This week’s installment of Know Your Styles is being brought to you by William Nordmann of the blog Year of Beer. I’m sure in William’s experiment of trying a new beer everyday of the week he came across a few Saisons last year, so this should be old hat to him. Let’s see what he has to say about Saisons:


Derived from the French word for season, it is traditionally a low-alcohol pale ale brewed in the Wallonia region of Belgium. Today the style has grown from a light everyday drinking beer to a bigger Belgian style beer with 5-7% alcohol and a tendency towards spicy flavors. This style is closely related to the French Biere de Garde, with the Saison being less malty, more spicy and without any of the Biere de Garde’s musty cellar flavor. Saison was considered a dying style until recently, when at the 2006 GABF, the Saison had a 76% growth over two years. This year, a Saison recipe is one of the options for the Brewers Association’s Big Brew Day.

For my sampling I tasted Saint Somewhere Saison Athene, La Biere des Collines saison, and a local example from Augusta Brewing (batch #1).

What you should be seeing: Saison is defined as a pale ale but the color is never light, and rarely clear. The color in all of the samples was a hazy brown or amber with the occasional bit of sediment. This is a traditional Belgian style with bottle conditioning being common.

What you should be smelling: The aroma should be a pleasant blend of fruitiness and spice. The spice should tend more towards pepper than clove and the fruit more citrus than apple. A strong aroma is common in Saisons. The Saison Athene had a great peppery aroma that could be enjoyed for a while.

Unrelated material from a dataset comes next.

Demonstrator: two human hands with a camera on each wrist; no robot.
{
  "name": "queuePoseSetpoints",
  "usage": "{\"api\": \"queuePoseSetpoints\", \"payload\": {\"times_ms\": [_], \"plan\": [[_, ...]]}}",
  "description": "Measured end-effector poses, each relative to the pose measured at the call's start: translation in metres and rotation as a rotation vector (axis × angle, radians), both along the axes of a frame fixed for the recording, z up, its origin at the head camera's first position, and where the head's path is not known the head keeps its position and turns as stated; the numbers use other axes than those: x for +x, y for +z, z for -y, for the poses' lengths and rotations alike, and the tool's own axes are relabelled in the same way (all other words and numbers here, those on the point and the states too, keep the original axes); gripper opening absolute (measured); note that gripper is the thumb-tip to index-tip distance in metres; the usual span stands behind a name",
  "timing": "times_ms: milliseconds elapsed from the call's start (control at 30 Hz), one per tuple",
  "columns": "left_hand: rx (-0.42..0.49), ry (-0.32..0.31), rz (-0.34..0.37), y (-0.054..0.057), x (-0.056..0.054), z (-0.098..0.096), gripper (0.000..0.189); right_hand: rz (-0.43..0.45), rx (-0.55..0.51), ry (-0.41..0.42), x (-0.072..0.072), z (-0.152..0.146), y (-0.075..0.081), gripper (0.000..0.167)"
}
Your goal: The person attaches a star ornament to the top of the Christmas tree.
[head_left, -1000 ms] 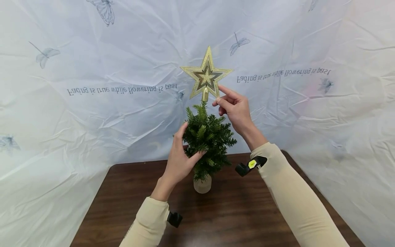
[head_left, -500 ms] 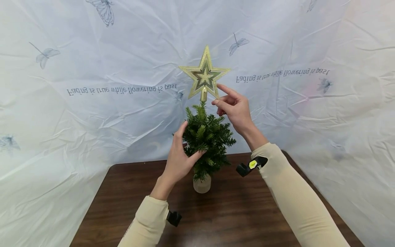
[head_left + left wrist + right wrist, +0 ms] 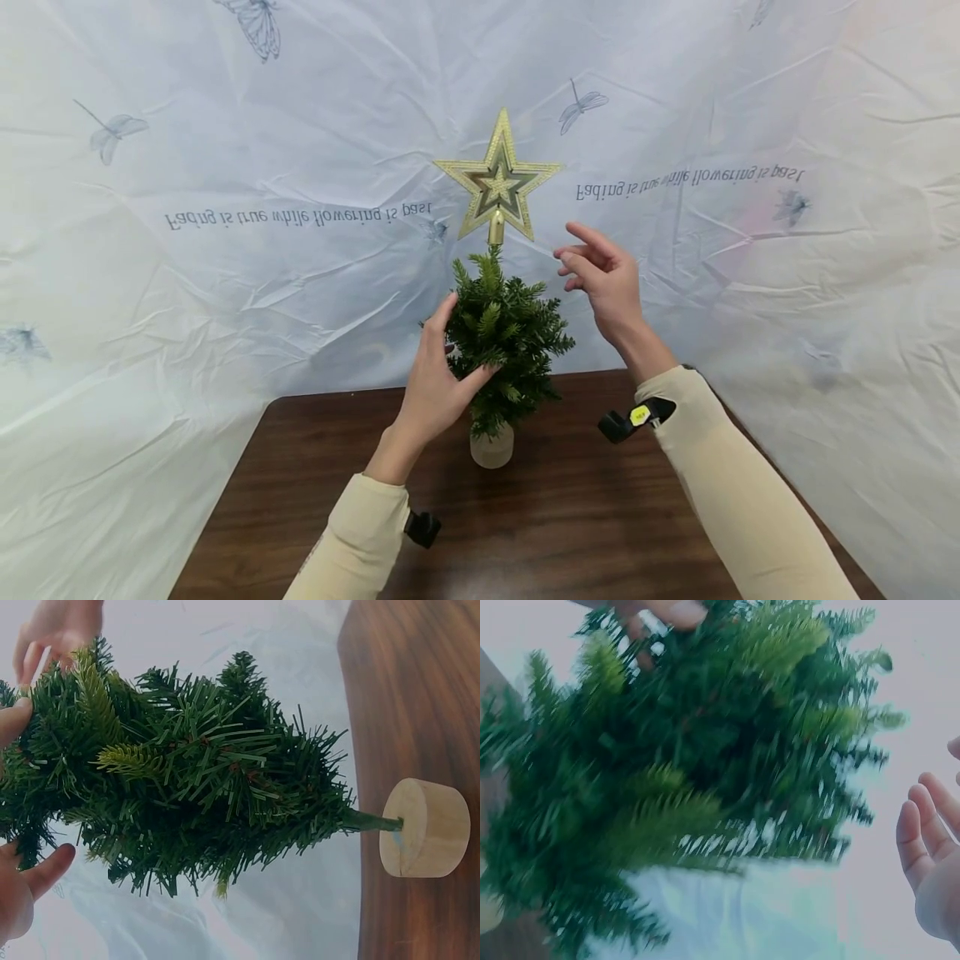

What you should be tasting: Saisons are known for their spicy flavors with a light malt profile. Belgian yeast, mild fruitiness and even a hint of sourness is also a possible Saison flavor. The spice flavor can come from hops, but the addition of pepper, grains of paradise, coriander, or orange peel is common for the style. The sourness should be light from a sour mash or a little Lactobacillus but nothing strong like a Lambic or a Flanders. In the samples I received, the Saint Somewhere had a great peppery spicy flavor with some hints of yeast and fruitiness. Unfortunately the other two samples had a bland mild malt flavor with few Saison characteristics.

How you should be drinking: Get out you wide mouthed glasses and enjoy the aroma of the beer you are about to drink. Goblet, tulip or even a pint glass will also suffice.